What you have to do: Retype the data in its entirety, with no word changed.

Given data:
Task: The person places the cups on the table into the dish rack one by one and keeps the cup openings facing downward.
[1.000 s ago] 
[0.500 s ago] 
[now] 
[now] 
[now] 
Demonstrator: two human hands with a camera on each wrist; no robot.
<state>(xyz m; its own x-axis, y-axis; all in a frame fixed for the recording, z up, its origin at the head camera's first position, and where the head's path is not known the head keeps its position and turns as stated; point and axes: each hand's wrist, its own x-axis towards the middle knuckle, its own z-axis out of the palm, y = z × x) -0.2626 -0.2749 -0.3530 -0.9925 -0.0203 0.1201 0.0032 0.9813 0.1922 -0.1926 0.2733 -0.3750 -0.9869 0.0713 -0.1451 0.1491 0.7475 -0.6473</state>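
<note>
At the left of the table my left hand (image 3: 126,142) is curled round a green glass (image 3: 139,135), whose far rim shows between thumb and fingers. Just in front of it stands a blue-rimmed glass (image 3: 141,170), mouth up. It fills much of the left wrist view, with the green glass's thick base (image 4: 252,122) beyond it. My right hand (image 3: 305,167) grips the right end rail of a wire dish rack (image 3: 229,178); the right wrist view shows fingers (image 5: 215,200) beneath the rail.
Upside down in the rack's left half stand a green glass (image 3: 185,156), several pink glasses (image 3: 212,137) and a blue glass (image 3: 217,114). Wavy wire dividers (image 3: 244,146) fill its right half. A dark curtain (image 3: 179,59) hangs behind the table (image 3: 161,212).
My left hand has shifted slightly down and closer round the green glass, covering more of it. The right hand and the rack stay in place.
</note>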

Finished exercise:
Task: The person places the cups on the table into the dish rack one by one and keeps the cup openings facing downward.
[1.000 s ago] 
[0.500 s ago] 
[now] 
[now] 
[now] 
Demonstrator: two human hands with a camera on each wrist; no robot.
<state>(xyz m; its own x-axis, y-axis; all in a frame fixed for the recording, z up, its origin at the head camera's first position, and where the head's path is not known the head keeps its position and turns as stated; point and axes: each hand's wrist, its own x-axis towards the middle knuckle, its own z-axis out of the palm, y = z × x) -0.2626 -0.2749 -0.3530 -0.9925 -0.0203 0.1201 0.0032 0.9813 0.1922 -0.1926 0.2733 -0.3750 -0.9869 0.0713 -0.1451 0.1491 0.7475 -0.6473</state>
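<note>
At the left of the table my left hand (image 3: 126,142) is curled round a green glass (image 3: 139,135), whose far rim shows between thumb and fingers. Just in front of it stands a blue-rimmed glass (image 3: 141,170), mouth up. It fills much of the left wrist view, with the green glass's thick base (image 4: 252,122) beyond it. My right hand (image 3: 305,167) grips the right end rail of a wire dish rack (image 3: 229,178); the right wrist view shows fingers (image 5: 215,200) beneath the rail.
Upside down in the rack's left half stand a green glass (image 3: 185,156), several pink glasses (image 3: 212,137) and a blue glass (image 3: 217,114). Wavy wire dividers (image 3: 244,146) fill its right half. A dark curtain (image 3: 179,59) hangs behind the table (image 3: 161,212).
My left hand has shifted slightly down and closer round the green glass, covering more of it. The right hand and the rack stay in place.
</note>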

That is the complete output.